Google has fixed a bug in its URL removal tool that allowed anyone to remove content from Google's search listings.
The web firm told V3 that the problem has been resolved, and that there did not appear to be any widespread malicious use of the flaw.
"We've confirmed that there was an issue within the URL removal feature in our Webmaster Tools and have already pushed out a fix and re-enabled URL removals," Google said in a statement to V3.
"The URL removal feature kept detailed records, so we're currently reprocessing earlier removal requests to ensure their validity. Our initial examination has shown only a limited impact."
The bug was highlighted by James Breckenridge, operations director at UK Web, who found that, with some minor modifications to the URL, it was possible to remove links to web sites over which he had no control.
"[I] made a little mistake and accidentally removed a URL of a web site I have no relation to. I was stunned it could be that easy," he wrote in a blog post.

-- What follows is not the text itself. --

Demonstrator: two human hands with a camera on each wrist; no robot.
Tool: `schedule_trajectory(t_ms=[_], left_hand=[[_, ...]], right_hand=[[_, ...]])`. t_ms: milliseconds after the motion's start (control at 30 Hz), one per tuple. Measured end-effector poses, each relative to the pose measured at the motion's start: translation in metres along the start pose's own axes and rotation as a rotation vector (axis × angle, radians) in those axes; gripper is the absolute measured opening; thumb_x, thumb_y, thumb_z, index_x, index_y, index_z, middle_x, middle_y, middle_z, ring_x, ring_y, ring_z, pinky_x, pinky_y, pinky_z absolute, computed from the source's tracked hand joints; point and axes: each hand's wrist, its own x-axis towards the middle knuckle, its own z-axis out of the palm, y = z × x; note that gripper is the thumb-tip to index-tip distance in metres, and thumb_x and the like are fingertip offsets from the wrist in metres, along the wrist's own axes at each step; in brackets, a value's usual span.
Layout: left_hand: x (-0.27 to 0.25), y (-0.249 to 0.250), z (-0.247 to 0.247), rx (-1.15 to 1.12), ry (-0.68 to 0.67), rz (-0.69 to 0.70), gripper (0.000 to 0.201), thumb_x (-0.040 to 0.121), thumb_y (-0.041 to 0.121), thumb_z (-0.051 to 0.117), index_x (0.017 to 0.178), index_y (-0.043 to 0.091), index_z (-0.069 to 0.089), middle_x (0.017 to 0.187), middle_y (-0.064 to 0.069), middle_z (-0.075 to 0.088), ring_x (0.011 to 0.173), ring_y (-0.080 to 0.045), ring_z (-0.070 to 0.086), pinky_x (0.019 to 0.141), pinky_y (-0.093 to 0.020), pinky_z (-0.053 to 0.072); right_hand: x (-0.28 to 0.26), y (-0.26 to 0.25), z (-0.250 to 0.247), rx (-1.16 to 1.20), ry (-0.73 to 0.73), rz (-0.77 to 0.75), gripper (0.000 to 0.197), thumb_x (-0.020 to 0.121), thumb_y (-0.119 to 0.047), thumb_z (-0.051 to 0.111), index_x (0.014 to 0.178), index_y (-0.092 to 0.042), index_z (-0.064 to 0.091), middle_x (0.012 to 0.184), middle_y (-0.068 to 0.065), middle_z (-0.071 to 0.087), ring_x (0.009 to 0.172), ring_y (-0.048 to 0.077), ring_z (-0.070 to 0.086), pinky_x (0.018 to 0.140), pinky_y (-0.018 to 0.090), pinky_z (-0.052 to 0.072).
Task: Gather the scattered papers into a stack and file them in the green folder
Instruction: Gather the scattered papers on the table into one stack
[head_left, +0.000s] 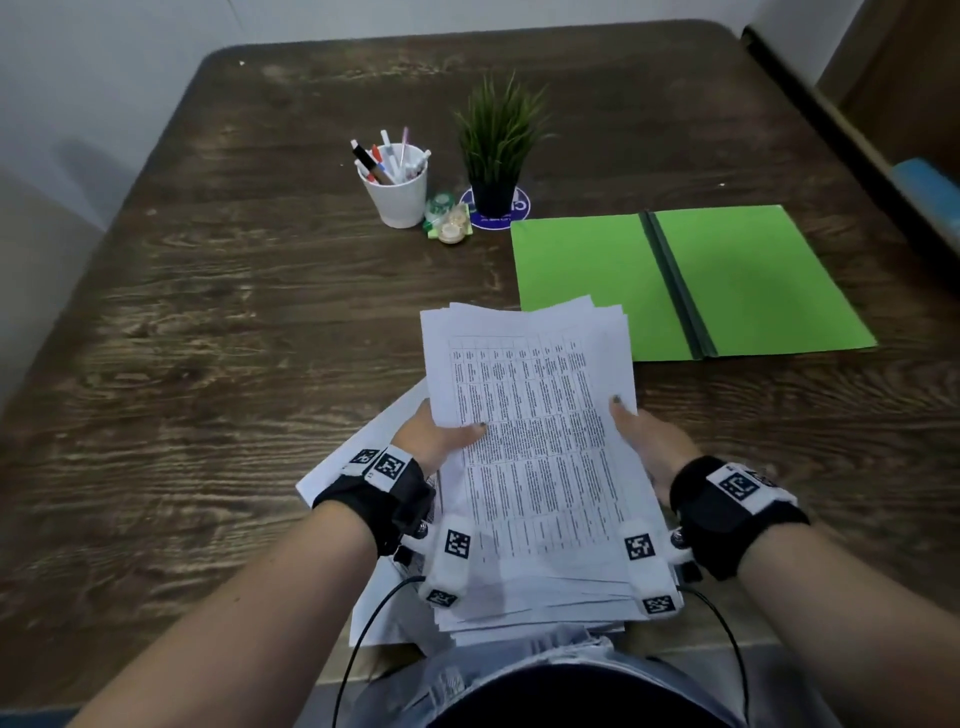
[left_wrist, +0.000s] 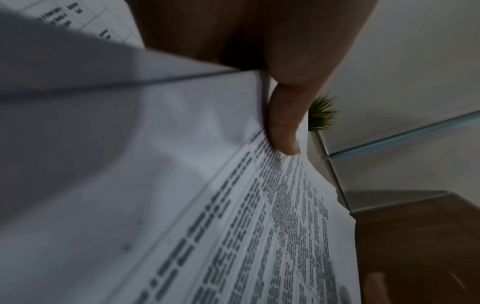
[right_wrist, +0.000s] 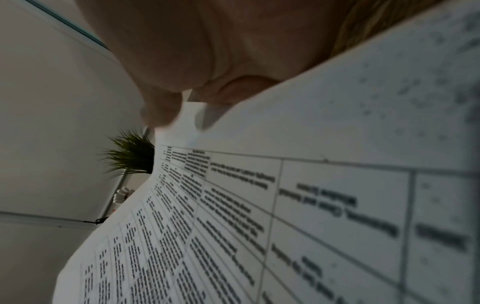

"I think this is probably the biggest vulnerability in Google today and why I am highlighting it here. I can't believe I am the only person to figure this out, and there are a number of things that could be happening right now if this information is already in the wrong hands."
Google also announced that it will close Google Labs, a surprising move considering that the initiative has spawned a number of successful products including Google Trends, Google Maps, Google Reader and iGoogle.
Bill Coughran, senior vice president for research and systems infrastructure at Google, confirmed that the majority of experiments will be terminated, but that remnants of Google Labs will live on.
"In many cases, this will mean ending Labs experiments. In others we'll incorporate Labs products and technologies into different product areas. And many of the Labs products that are Android apps today will continue to be available on Android Market," he said in the Official Google Blog.
"We'll continue to push speed and innovation - the driving forces behind Google Labs - across all our products, as the early launch of the Google+ field trial last month showed."